Je vais de surprise en surprise: aucun secteur n’échappe au LEF. Son principal ennemi a par exemple longtemps été l’industrie de l’assurance. C’était à l’époque où les assureurs distinguaient les sexes dans leurs bases de données: "Cela leur permettait d’appliquer des tarifs plus élevés pour les assurances retraites des femmes au motif qu’elles vivent en moyenne plus longtemps." Le lobby se bat aussi pour que les marchés publics prennent systématiquement en compte l’égalité des sexes, poursuit-elle. Le budget "sport" des communes l’illustre bien: "En général, la majorité du budget sport part dans l’entretien du terrain de foot... Il faut soit encourager son utilisation par les femmes, soit rééquilibrer les dépenses vers des sports pratiqués par les femmes", défend le LEF. Et ce qui vaut pour un budget communal vaut a fortiori pour celui de l’Europe. "On débat de l’instauration d’une TVA pour financer le fonctionnement de l’Union européenne... C’est une taxe aveugle, qui touche plus fort les personnes à bas revenu..." Et donc, les femmes ?

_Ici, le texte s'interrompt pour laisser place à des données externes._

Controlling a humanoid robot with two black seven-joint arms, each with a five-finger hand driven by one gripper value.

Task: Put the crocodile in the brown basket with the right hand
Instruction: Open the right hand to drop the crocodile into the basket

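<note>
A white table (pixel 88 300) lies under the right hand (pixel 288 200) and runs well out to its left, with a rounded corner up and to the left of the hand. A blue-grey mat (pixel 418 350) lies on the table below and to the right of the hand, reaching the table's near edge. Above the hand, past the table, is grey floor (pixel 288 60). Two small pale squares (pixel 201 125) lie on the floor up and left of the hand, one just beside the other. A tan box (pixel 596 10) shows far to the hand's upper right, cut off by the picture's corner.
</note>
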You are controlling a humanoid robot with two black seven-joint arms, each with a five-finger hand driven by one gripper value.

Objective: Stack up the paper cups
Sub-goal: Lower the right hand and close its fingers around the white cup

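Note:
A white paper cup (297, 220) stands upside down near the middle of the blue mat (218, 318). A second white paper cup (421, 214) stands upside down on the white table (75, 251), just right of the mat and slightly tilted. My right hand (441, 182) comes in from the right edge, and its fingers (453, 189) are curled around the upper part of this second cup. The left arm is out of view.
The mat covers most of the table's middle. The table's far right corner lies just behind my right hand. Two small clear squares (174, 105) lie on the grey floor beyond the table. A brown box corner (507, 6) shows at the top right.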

Cécile Gréboval a une formule choc pour ancrer cette inégalité de revenus dans la tête de ceux qui la sous-estiment: en Europe, "les hommes qui ont des enfants gagnent plus que ceux qui n’en ont pas. Les femmes qui ont des enfants gagnent moins que celles qui n’en ont pas."

Une bonne heure au Lobby Européen des Femmes, aura donc suffi à me faire réaliser que ces inégalités, je n’en avais vraiment pas conscience. Mission accomplie pour mon interlocutrice. C’est son métier. Sur les centaines de groupes de pressions basés à Bruxelles, le LEF est d’ailleurs le seul à s’être fièrement nommé "Lobby".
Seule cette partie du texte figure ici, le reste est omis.